Classic EssaysWilliam Pierce

Who We Are #12 — Nordic Latins

by Dr. William L. Pierce

Macedonian and Roman Empires Were Built by Nordics
Latin Founders of Rome Came from Central Europe

THE LAST FIVE INSTALLMENTS in this series have dealt with the migrations of Nordic, Indo-European-speaking tribes from their homeland in southern Russia, beginning more than 6,000 years ago and continuing into early historic times. In installment 11 we traced the fate of those Nordics who invaded Asia, conquering races which differed substantially from them and eventually being absorbed by those races, despite strong measures for self-preservation.

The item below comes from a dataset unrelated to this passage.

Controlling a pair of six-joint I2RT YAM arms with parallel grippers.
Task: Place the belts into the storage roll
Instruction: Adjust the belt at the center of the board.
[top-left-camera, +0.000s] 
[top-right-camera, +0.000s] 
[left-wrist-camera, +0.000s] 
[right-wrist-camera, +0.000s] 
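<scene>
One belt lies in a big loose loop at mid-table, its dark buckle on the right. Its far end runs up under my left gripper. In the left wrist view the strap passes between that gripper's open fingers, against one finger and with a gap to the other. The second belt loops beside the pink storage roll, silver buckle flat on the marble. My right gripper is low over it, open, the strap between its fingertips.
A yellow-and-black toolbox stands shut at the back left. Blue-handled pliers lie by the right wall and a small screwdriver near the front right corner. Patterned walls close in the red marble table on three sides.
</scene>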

Only those Nordics who migrated westward, into Europe rather than into Asia, have left a significant genetic heritage. And only those who went northwestward predominated genetically in the long run. Along the shores of the Mediterranean the population density of non-Nordic natives was too high, and racial mixing eventually overwhelmed the invaders. We have already seen what happened to the Greeks.

Balkan Nordics

To the north and northeast of Greece, from the head of the Aegean Sea to the eastern shore of the Adriatic Sea, other Nordic peoples from beyond the Black Sea settled. Among these peoples were the Illyrians, the Dacians, the Thracians, and the Macedonians. Very roughly, the Illyrians occupied the territory comprising much of present-day Yugoslavia and Albania; the Dacians occupied the loop of the lower Danube, in what is now Romania; the Thracians occupied Bulgaria and European Turkey; and the Macedonians occupied the territory between Albania and Bulgaria, comprising the Macedonian provinces of Yugoslavia and Greece. This was a greatly varied territory, and consequently the Nordic inhabitants, though closely related in blood and culture, experienced varied fates.

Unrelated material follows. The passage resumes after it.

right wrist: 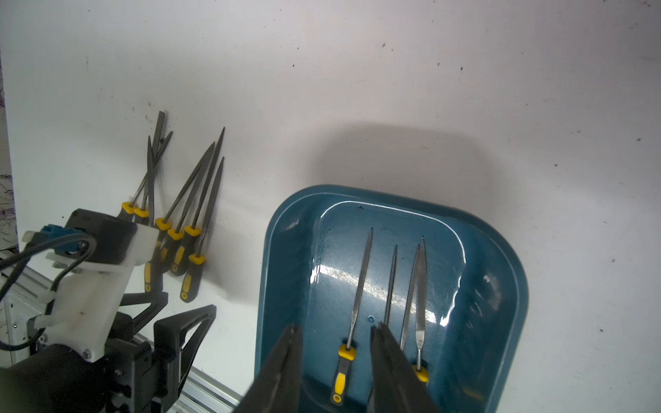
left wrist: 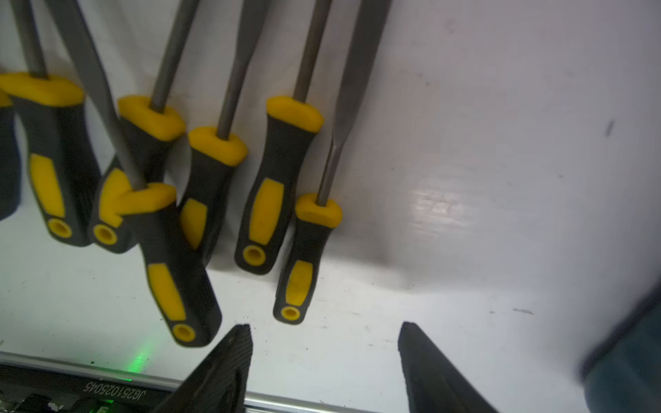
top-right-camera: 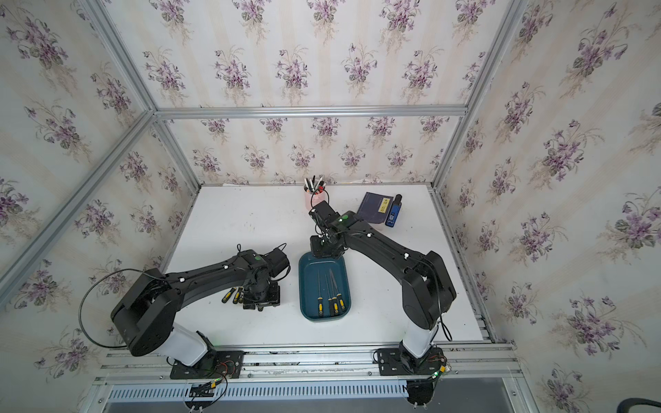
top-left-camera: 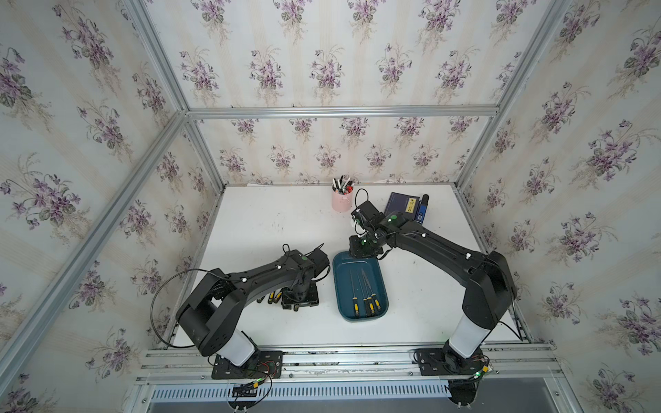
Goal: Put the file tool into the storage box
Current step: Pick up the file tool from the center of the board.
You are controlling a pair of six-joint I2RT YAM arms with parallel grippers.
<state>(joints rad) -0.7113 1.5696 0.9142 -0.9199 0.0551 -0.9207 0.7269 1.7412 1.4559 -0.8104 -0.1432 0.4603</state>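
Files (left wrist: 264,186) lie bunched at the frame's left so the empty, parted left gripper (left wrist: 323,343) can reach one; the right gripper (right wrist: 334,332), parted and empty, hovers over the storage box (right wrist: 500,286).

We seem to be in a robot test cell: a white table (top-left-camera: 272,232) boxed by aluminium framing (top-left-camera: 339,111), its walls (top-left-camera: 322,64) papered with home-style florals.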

As we noted in earlier installments, this territory was the site of the Mediterranean Neolithic culture known as Old Europe, which arose about 8,000 years ago and lasted until the first Nordic invasions, which came during the late fifth and early fourth millennia B.C. The early invasions were numerically thin, however, and resulted, in many parts of this Balkan area, in a situation with which we are already familiar: a Nordic warrior elite ruling masses of indigenous Mediterranean farmers and craftsmen.

Blending, Disunity

This situation led to a great deal of racial and cultural blending. The languages of the Nordics prevailed everywhere, but their blood and their religion became mixed with those of the Mediterraneans. For example, even as late as historic times, when further invasions had greatly reinforced the Nordic racial element in the area, the Thracian religion remained a strongly interwoven blend of Mediterranean Earth Mother elements and Nordic Sky Father elements. In the case of the Greeks the Nordic elements had prevailed, but in the case of the Thracians the Mediterranean elements, with their serpent-phallic symbolism and orgiastic rites, played a much larger role.

Both geography and the inhomogeneous racial pattern of the area worked against political unity, and the Balkan region, in ancient times just as in recent times, remained balkanized. Only in Macedonia did a strong enough central authority arise and maintain itself long enough to have a major impact on the world beyond this corner of Europe.

Rise of Macedonia

Ancient Macedonia consisted principally of an inland, mountain-and-plateau region (Upper Macedonia); and a grassy plain at the head of the Thermaic Gulf (Gulf of Salonika), spanning the valleys of the lower Haliacmon (Vistritsa) and Axius (Vardar) Rivers. The Macedonian plain provided ideal conditions for the Nordic horsemen from the steppe of southern Russia.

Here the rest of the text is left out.